* _What is expected_: Word for word, output the data, with none of its pictures.

* _Provided data_:

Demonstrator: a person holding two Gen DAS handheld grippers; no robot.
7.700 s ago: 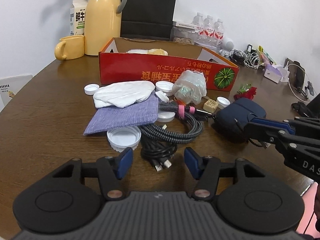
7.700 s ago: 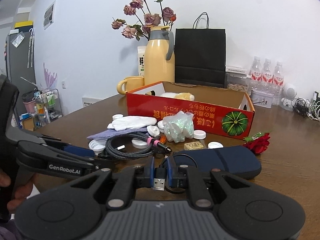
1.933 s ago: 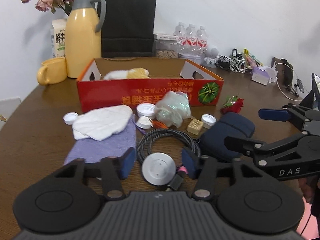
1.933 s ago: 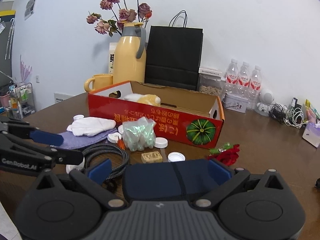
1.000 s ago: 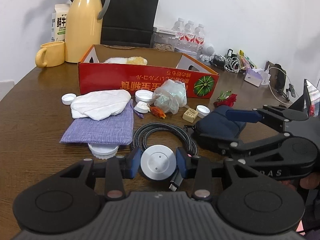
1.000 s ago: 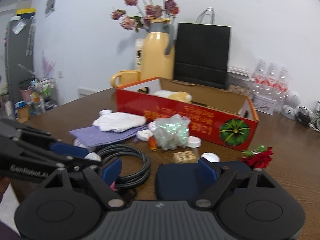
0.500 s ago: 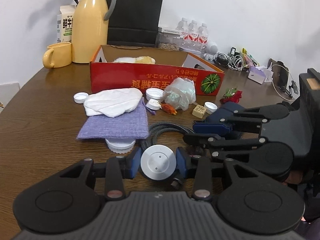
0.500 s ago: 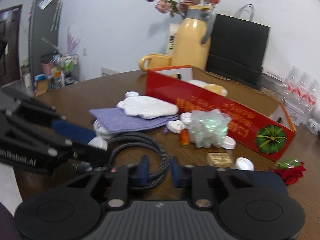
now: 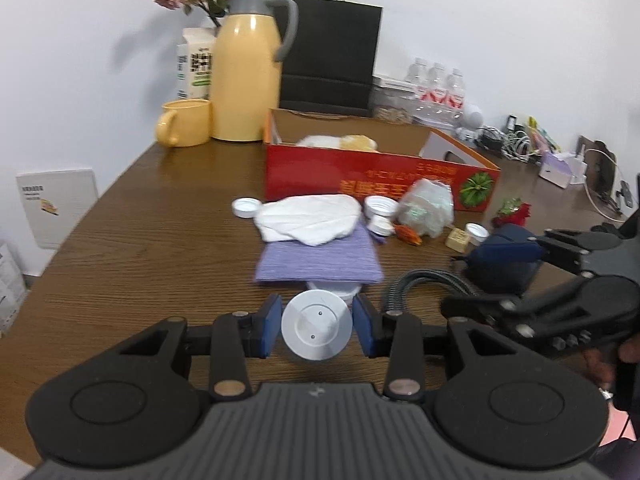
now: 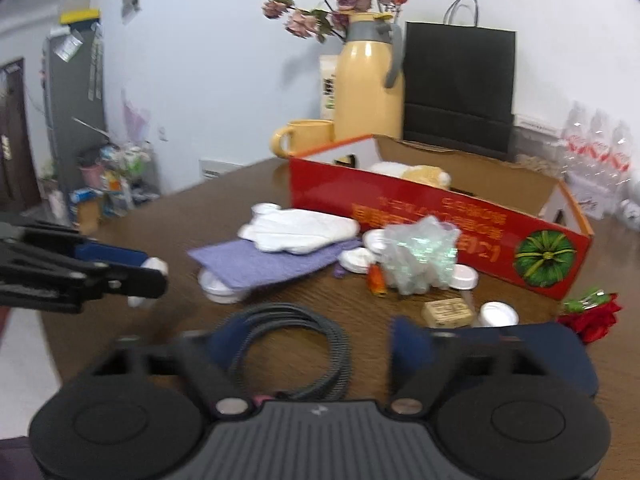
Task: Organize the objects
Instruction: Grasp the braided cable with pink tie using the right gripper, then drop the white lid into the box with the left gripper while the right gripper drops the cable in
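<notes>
Left gripper (image 9: 316, 326) clamps a smooth round white disc (image 9: 316, 327).

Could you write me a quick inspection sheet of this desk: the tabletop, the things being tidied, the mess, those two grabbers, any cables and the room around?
Surface: brown wooden table, crowded toward the far side.
Job's things: red cardboard box, open, with a soft white and yellow thing inside; white disc; navy pouch.
Clutter: white cloth lying on a purple cloth, white caps, crumpled plastic bag, red flower.
Grippers: left hand-held gripper clamped on the white disc; right hand-held gripper wide open, having just opened, holding nothing.
Cables: coiled braided cable below the right gripper.
Surroundings: yellow jug, yellow mug, black paper bag, water bottles, white wall.
</notes>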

* _Reply to the exercise_:
Demonstrator: a person holding two Gen DAS handheld grippers; no robot.
7.700 s ago: 
7.700 s ago: 
1.933 s ago: 
1.933 s ago: 
1.000 s ago: 
1.000 s ago: 
0.500 s ago: 
0.500 s ago: 
now: 
now: 
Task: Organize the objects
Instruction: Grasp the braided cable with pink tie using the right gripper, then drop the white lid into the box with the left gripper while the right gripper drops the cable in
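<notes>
Left gripper (image 9: 316, 326) clamps a smooth round white disc (image 9: 316, 327).

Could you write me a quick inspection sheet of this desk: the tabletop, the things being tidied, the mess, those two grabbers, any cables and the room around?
Surface: brown wooden table, crowded toward the far side.
Job's things: red cardboard box, open, with a soft white and yellow thing inside; white disc; navy pouch.
Clutter: white cloth lying on a purple cloth, white caps, crumpled plastic bag, red flower.
Grippers: left hand-held gripper clamped on the white disc; right hand-held gripper wide open, having just opened, holding nothing.
Cables: coiled braided cable below the right gripper.
Surroundings: yellow jug, yellow mug, black paper bag, water bottles, white wall.
</notes>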

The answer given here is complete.